Panamas Foreign Minister replaced

 PANAMA’S FOURTH Foreign Minister since the present administration took office has quit or been fired, depending on which source you have access to.

"Forget about me"AFTER only 11 months in the job, Fernando Nunez Fabrega told media on Friday, January 31, that he made a deal with President Ricardo Martinelli, to stay in office for a year but the trips he had to make as Foreign Minister influenced his decision to step down. "It would be folly to tempt fate at my age,” he said. “I have good health, but I am a man past retirement age."

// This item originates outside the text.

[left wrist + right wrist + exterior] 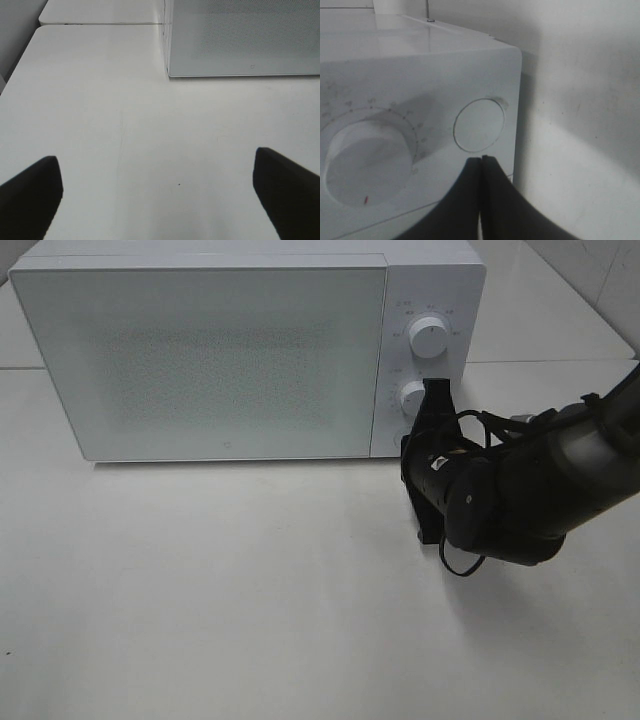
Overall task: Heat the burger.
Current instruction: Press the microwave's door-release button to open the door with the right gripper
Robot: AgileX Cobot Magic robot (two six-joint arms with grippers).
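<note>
Our right gripper [481, 159], pinched shut, is just beside the round button [479, 125] on the microwave [200, 350], so we'd center the tips and push straight in; left gripper [160, 195] is wide apart.

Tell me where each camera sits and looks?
Exterior high: above, looking down at the closed microwave; right arm and shut right pincer show.
Left wrist: on the left arm, facing table and microwave door; open left pincer shows.
Right wrist: on the right arm, close on the round button; right pincer tips show.
Shared: all see the microwave.
</note>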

However, Foreign Ministry sources reported that Martinelli had dismissed Nunez Fabrega because he was unhappy with his work says La Prensa.
" I want to go Abroad , I have my house , I have my dog, I want to live in peace and tranquility, and for you to forget me ," the 71-years-old economist told local media.
During the Martinelli years he also served as head of the Executive Secretariat National Council of Transparency against Corruption [Today Authority Transparency and Access to Information] and served as governor of Cocle.
At the end of the afternoon, and when the news of his departure had already been released by La Prensa and social networks , the Ministry of Communication of State rushed to issue a statementa reporting that President, Ricardo Martinelli , had accepted the resignation of Nunez Fabrega .
His 11 months in office were plagued by controversy. In mid-December, the president of Ecuador , Rafael Correa, called him " insolent " for claiming that Ecuador was holding a drug carrying vessel under the Panamaian flag as pay back for the failure of an extradition request for Galo Lara, an ex-legislator. Convicted of involvement in murders. Nunez Fabrega was also in crossfire with the Panama Canal Authority, over a fine of $ 500,000 for the North Korean ship Chong Chong Gang, caught trying to smuggle weapons without permission.
He did not attend the summit of the Community of Latin American and Caribbean States, which took place this week in Cuba. The event led to a tense exchange of words between the delegations of Panama and Cuba over inclusion in the draft of the final resolution of recognition of the deceased Venezuelan President Hugo Chavez.
Francisco Alvarez De Soto, who served as the government’s deputy foreign minister, will take over the post, making him the fifth foreign minister under Martinelli; Earlier were: Juan Carlos Varela, Roberto Henriquez, Romulo Roux and Fernando Nunez Fabrega.
De Soto is a lawyer who was deputy foreign minister between 2011 and 2013. Previously he was Deputy Minister of Trade and Industry.